We pioneers made the shopping center anchored by the Mays department store our downtown. Some of us lived nearby and had an easy walk, while others were not so fortunate. For many, distance was compensated for by heading to "the stores" after school at Division Avenue junior and senior high schools. The shopping center was 10 minutes at most from school. The kids who attended Levittown Memorial High School were less fortunate.
The variety of stores was impressive, at least to us, and I rarely heard complaints. The merchants in the 1950s, for example, were fairly tolerant when it come to allowing us to hang around. There wasn't much of a police or security presence. Ours was not a particularly threatening crowd.
Among the things remembered by some of my Facebook friends about our shopping center was buying scout uniforms at Lobel's and later JC Penney, the lunch counter at Woolworth's, shoes at Thom McAn, Whalen's drug store, first jobs, buying 45 records and a bakery that in some memories has never been topped . . . Peter Pan.

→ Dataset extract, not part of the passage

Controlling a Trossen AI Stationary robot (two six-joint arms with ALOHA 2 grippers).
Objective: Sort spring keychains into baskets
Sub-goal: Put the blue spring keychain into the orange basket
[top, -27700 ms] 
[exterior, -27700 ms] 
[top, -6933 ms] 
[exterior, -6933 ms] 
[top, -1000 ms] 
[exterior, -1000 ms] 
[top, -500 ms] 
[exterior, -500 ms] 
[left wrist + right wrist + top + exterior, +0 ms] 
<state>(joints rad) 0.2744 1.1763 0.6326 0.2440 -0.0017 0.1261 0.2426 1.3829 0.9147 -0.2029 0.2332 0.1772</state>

I have asked frequent blog contributor Toni Crescenzo Gelfer, class of 1968, to provide her memories.
By TONI CRESCENZO GELFER
The shopping center on Hempstead Turnpike that included Mays has left many indelible marks in my memory. These thoughts can be pulled from every stage of my life, from being a very young child until when I first became a mother. My earliest recollections are the sweetest.
My mother never learned to drive and was an avid walker till her mid 80's. Although she and I did take the bus to the stores in Hicksville and Hempstead, the strolls through Levittown to arrive at that strip of stores on Hempstead Turnpike was an adventure for a four year old.
With my older siblings in school, I had my mom all to myself. At the stores we'd peruse an amazing array of items, resting here and there, if I tired. There was always a stop to eat and regroup with bags in hand. Going home I'd usually end up with a small toy from Woolworth's and a large lollipop. Sometimes it would start to rain or mom would get an extraordinary sale on bananas and we'd have to take a taxi cab.
These were the best of times, the cavernous back seat, parcels crinkling and little me perched on a small round disc like seat which magically appeared out of the floor. And always there was mom talking and smiling all the way home. This was heaven.